Several “best of” compilations also were published, in addition to numerous special publications, including The 199th Birthday Book: A Tribute to the United States of America, 1776–1975 (1975), which riffed on the U.S. Bicentennial celebration, National Lampoon Presents the Very Large Book of Comical Funnies (1975), The Naked and the Nude: Hollywood and Beyond (1976), and The National Lampoon Encyclopedia of Humor (1973), edited by Michael O’Donoghue. The National Lampoon Encyclopedia of Humor included a parody of a Volkswagen advertisement, written by Anne Beatts, which obliquely referenced the Chappaquiddick incident (the drowning death of Mary Jo Kopechne, a campaign worker for U.S. Sen. Ted Kennedy, on July 18–19, 1969). Volkswagen USA filed a $30 million defamation and copyright-infringement suit that resulted in the recall of 135,000 copies of the special publication.
Recordings
In 1972 National Lampoon issued a comedy record titled National Lampoon Radio Dinner. It sold well, and a year later it was followed by the release of a second comedy album, National Lampoon Lemmings, containing material from the first Lampoon stage show, which was primarily a parody of the Woodstock music festival. A variety of other National Lampoon albums came later, including Missing White House Tapes (1974), Official National Lampoon Stereo Test and Demonstration Record (1974), and White Album (1980).
Theatre and radio
National Lampoon’s Lemmings premiered Off-Broadway in New York City in January 1973 and later toured the country. Its cast members included John Belushi and Chevy Chase, who would go on to find stardom on TV’s Saturday Night Live (SNL). A second live show, The National Lampoon Show, debuted in 1975 and featured Belushi along with future director Harold Ramis and a clutch of future SNL cast members: Gilda Radner, Bill Murray, and Brian Doyle-Murray. Two additional stage shows, If We’re Late, Start Without Us and National Lampoon’s Class of ’86, were produced in 1979 and 1986, respectively.
As the popularity of National Lampoon grew in the early 1970s, the company produced a nationally syndicated weekly radio show titled The National Lampoon Radio Hour (1973–74), which was popular on college campuses. Its cast and writers included Belushi, Chase, Radner, Murray, Ramis, O’Donoghue, Richard Belzer, and Christopher Guest. A radio show titled True Facts, based on a popular feature within the magazine, was produced in 1977–78.
Movies and television
In 1978 National Lampoon, in association with Universal Pictures, produced a low-budget comedy film about a rowdy college fraternity titled National Lampoon’s Animal House.

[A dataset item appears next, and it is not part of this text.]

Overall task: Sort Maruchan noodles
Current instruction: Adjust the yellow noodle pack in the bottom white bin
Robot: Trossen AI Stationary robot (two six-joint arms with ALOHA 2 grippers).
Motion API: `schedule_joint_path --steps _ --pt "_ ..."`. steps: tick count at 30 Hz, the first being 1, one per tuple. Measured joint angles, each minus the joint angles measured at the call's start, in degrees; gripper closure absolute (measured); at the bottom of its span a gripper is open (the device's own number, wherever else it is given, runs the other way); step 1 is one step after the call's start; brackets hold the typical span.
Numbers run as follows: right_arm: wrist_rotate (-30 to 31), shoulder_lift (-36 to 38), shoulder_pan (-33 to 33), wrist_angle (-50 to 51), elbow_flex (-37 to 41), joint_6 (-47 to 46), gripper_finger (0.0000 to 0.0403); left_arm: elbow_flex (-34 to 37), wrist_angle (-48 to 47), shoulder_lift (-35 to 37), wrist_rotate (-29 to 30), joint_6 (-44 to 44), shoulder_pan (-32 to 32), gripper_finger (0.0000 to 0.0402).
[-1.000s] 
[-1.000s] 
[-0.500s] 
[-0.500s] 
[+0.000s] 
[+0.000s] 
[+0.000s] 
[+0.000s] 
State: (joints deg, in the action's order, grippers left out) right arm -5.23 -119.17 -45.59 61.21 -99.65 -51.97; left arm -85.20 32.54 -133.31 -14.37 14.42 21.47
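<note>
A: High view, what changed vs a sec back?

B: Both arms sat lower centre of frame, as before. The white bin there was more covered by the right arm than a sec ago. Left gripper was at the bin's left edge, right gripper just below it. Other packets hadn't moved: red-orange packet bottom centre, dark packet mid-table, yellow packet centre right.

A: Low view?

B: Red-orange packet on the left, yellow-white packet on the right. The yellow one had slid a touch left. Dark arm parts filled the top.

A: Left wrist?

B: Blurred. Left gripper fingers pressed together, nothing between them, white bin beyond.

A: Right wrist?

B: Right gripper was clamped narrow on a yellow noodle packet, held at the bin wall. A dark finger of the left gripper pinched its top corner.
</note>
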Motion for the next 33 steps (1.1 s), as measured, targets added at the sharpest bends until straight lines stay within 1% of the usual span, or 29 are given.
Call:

It received strong reviews and became the second highest-grossing film of that year, behind Grease. Written by Ramis, Kenney, and Chris Miller and directed by John Landis, the film starred Belushi, John Vernon, Tim Matheson, Peter Riegert, Stephen Furst, and Thomas Hulce. A television series based on the film, Delta House, was produced by ABC-TV in 1979. Though it featured several of the stars of the motion picture, including Vernon and Furst, it failed to capture the iconoclastic feel of the film and was cancelled after about three months.
With the success of Animal House, National Lampoon was suddenly hot in Hollywood. Subsequent films include Class Reunion (1982) and National Lampoon’s Vacation (1983), both of which were written by John Hughes. National Lampoon’s Vacation, starring Chase, Beverly D’Angelo, and Imogene Coca, was based on Hughes’s short story “Vacation ’58,” which appeared in the September 1979 issue of National Lampoon. The film inspired four sequels. Several other motion pictures were produced under the National Lampoon brand, and many National Lampoon alumni went on to write and/or appear in a variety of commercially and critically successful motion pictures in subsequent years.